Uncle Klynn and Aunt Margie
My Aunt Margaret Cole surrendered her spirit to her Lord Jesus on March 11. She had spent the last years of her life in a losing battle with Alzheimer’s Disease.
When it comes to diseases Alzheimer’s and cancer both suck. However, in most cases, unless it directly attacks the brain, like it did in my neighbor Don’s case, cancer destroys the body…Alzheimer’s destroys mind and body, and in many cases, like that of my dearest aunt, a person’s very essence. I believe that it is the much crueler fate.
I think her battle was especially tough on her as her older brother was passing from the same disease when she first noticed her own symptoms. She really did a marvelous job during those first few years of working to keep her mind as focused, active, rational and relational as possible. But, the slide of Alzheimer’s was still inevitable and relentless.
At first her devoted husband took care of her. Their loving relationship was one romance fanatics could only dream about. They were devoted to one another. Then, just as her condition began to worsen rapidly, he suffered a major stroke. Since both of them now needed around the clock care…their daughter, husband and granddaughter moved home to care for them.
It was hard. Hard on everyone. Lots of adjustments and challenges.
Eventually, Alzheimer’s robbed us all of the woman we loved…wife, mother, grandmother, sister, cousin and aunt.

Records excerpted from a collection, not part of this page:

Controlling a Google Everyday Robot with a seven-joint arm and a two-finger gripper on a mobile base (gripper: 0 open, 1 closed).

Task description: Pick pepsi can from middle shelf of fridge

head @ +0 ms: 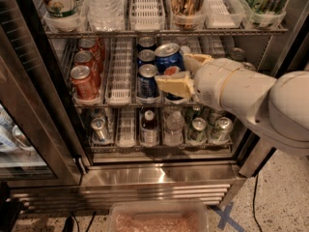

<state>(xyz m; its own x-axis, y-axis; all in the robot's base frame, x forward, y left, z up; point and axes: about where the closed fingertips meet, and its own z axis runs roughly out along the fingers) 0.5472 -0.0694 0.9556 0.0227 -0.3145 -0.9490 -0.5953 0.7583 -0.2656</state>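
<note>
Before the middle shelf [118,88] of the fridge [159,175], the gripper [177,71] clamps a tilted, silver-topped, dark-blue pepsi can [169,61].

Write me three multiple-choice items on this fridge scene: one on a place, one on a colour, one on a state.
1. Where is the gripper?
A. up at the top shelf
B. in front of the middle shelf
C. down by the floor

2. What colour are the cans in the middle shelf's leftmost lane?
A. green
B. yellow
C. red

3. What is the gripper doing?
A. closed on the pepsi can
B. open and holding nothing
C. closed on a water bottle

Answers:
1 B, since the gripper is level with that rack, below the top one.
2 C, since the cans in that lane have red bodies and silver tops.
3 A, since its fingers sit on either side of the tilted blue can.
</note>
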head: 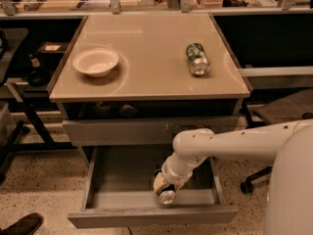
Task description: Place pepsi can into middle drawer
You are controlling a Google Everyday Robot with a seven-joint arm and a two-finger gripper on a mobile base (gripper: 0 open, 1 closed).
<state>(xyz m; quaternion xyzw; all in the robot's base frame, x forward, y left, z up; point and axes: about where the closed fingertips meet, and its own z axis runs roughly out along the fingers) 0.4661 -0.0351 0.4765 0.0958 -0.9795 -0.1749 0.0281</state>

When I was diagnosed with the cancer Multiple Myeloma seven years ago and was confined to a bed for years…my aunt Margie never forgot me. In fact, she called me at least once a week. She always had a Bible study prepared for us to share. Our conversations could last for hours. In addition to her scheduled calls, sometimes there were unexpected calls. Oddly, those calls always came during my dark times…she somehow felt that I needed her and would always listen to that feeling and call. She lifted me up.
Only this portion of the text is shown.